## Task instructions
Only a slice of the listing below is wanted. Retype the lines from the one containing "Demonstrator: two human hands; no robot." through the one containing "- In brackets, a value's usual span", exactly, both ends included.

## Materials provided

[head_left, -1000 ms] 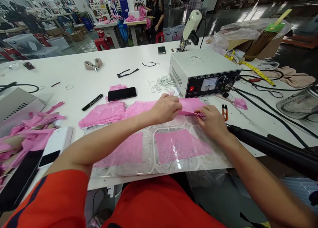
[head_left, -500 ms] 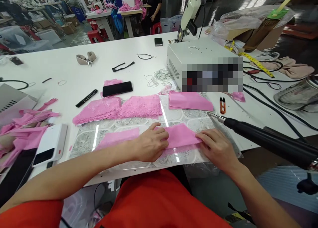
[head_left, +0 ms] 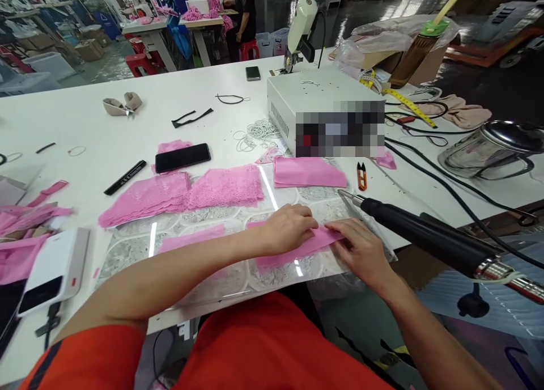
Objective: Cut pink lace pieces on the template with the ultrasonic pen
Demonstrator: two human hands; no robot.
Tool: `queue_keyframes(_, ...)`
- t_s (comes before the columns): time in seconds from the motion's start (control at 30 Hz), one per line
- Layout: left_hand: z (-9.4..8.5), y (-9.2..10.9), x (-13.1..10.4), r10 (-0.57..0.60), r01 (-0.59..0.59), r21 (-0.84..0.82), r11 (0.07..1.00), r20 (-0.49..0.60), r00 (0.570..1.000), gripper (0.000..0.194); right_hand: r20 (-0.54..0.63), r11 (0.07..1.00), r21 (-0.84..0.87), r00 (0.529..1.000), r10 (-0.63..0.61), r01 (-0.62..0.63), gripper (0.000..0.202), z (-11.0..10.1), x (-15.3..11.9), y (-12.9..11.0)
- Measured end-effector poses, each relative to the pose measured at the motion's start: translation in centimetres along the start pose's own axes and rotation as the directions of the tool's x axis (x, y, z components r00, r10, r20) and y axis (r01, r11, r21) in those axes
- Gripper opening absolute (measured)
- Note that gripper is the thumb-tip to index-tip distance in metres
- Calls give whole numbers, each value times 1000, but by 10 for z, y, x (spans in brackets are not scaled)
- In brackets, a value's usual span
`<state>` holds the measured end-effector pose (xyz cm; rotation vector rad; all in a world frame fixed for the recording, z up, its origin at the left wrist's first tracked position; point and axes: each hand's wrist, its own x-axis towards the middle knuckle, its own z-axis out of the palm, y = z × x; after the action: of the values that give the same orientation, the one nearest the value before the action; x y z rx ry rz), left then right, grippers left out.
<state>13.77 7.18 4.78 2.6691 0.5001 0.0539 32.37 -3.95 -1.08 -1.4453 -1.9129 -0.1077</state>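
At the front edge of the table, a pink fabric piece (head_left: 280, 259) lies on a marble-patterned sheet (head_left: 127, 259) under my hands. My left hand (head_left: 291, 228) has its fingers curled down on the fabric's upper edge. Close to its right, my right hand (head_left: 361, 248) pinches the fabric's right end between thumb and fingers. Part of the cloth is hidden beneath my left hand. Left of it, another flat pink piece (head_left: 187, 240) is partly covered by my forearm. Just beyond are lacy pink stacks (head_left: 225, 186) and a plain pink stack (head_left: 310, 173).
A black-handled tool with a pointed metal tip (head_left: 420, 234) juts in from the right, its tip near my right hand. Beyond are orange thread snips (head_left: 361, 177), a grey control box (head_left: 314, 89), a glass jar (head_left: 471, 152), a black phone (head_left: 182, 158) and a marker (head_left: 125, 177).
My left hand has slid right along the fabric, closer to my right hand. The cloth between them has shifted and looks narrower. The camera view has turned slightly right.
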Motion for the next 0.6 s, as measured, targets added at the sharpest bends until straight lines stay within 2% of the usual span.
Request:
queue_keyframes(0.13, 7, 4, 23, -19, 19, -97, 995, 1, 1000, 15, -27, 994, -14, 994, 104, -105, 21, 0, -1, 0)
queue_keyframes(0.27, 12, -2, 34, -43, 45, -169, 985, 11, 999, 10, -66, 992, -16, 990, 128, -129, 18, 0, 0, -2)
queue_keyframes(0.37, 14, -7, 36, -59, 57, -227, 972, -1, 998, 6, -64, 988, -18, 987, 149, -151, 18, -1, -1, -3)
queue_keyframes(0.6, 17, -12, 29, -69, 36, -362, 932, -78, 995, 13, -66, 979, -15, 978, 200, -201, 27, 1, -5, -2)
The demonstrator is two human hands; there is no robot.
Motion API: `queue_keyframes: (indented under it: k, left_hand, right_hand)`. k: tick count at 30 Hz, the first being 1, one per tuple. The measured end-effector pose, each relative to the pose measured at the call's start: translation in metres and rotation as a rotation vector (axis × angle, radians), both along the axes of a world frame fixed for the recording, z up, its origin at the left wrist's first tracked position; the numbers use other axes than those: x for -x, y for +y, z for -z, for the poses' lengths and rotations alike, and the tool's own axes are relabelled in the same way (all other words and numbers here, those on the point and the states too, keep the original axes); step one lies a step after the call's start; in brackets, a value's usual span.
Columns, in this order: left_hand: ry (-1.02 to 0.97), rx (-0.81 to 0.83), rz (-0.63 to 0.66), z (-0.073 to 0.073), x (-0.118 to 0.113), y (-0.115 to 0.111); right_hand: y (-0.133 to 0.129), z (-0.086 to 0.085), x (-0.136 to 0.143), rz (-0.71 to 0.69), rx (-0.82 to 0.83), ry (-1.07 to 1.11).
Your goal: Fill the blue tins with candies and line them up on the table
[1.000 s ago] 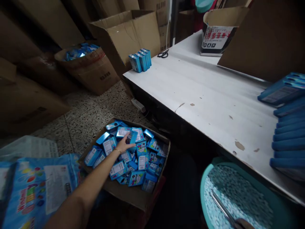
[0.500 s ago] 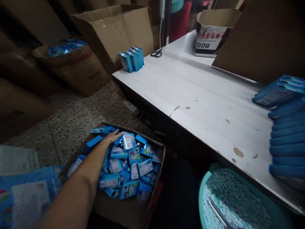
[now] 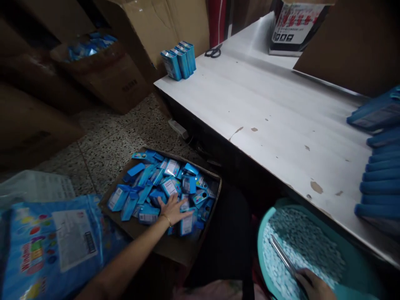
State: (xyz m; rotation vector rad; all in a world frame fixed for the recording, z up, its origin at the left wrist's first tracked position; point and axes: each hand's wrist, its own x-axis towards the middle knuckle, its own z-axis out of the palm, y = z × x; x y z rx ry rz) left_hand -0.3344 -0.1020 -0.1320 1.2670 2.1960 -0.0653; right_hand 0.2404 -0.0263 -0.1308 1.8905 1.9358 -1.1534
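My left hand (image 3: 175,211), with fingers spread, lies on small blue packs (image 3: 146,177) heaped in an open cardboard box (image 3: 165,246) on the floor. It rests toward the box's near right part, and no pack is clearly gripped. At the lower right, my right hand (image 3: 315,285) is closed around the lower end of a long shiny metal utensil (image 3: 283,254). The utensil's far end lies on pale blue-white pellet-like pieces (image 3: 312,237) in a teal basin (image 3: 261,239). What kind of utensil it is, I cannot tell.
A white table (image 3: 281,116) holds a row of blue packs (image 3: 179,61), black scissors (image 3: 213,51) and stacked blue packs (image 3: 381,175) at right. A printed carton (image 3: 296,29) stands at its back. A large blue bag (image 3: 56,246) lies left of the box.
My left hand has moved from the box's far side toward its near right, and the packs have shifted and spread. My right hand now shows on the utensil. The view has tilted down slightly.
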Motion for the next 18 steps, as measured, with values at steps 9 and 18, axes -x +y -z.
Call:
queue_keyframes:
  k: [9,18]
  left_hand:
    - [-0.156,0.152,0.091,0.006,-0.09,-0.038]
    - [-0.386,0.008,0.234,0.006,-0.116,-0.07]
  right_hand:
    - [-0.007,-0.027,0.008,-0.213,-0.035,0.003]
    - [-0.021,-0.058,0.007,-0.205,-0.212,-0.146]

## The answer
Demonstrator: two human hands; no robot.
Tool: `queue_keyframes(_, ...)`
- t_s (comes before the columns): time in seconds from the motion's start (control at 30 Hz), one per line
- Layout: left_hand: z (-9.4..8.5), y (-9.2..10.9), x (-13.1..10.4), r10 (-0.57..0.60), r01 (-0.59..0.59), r21 (-0.84..0.82), r11 (0.07..1.00), r20 (-0.49..0.60), r00 (0.570..1.000), gripper (0.000..0.194); right_hand: r20 (-0.54..0.63), r11 (0.07..1.00), r21 (-0.84..0.87), r00 (0.529..1.000), r10 (-0.63..0.61), r01 (-0.62..0.63), gripper (0.000..0.202), z (-11.0..10.1), x (-15.3..11.9), y (-12.9..11.0)
- Measured end-effector poses, each relative to the pose measured at the motion's start: translation in centimetres along the start pose's own axes and rotation as the directions of the tool's x axis (x, y, z components r00, r10, r20) and y axis (r01, r11, r21) in those axes
- Gripper opening absolute (measured)
- Note that gripper is the thumb-tip to index-tip distance in metres
- Calls give whole numbers, each value times 1000, but by 10 for z, y, x (spans in brackets are not scaled)
- In brackets, a value's usual span

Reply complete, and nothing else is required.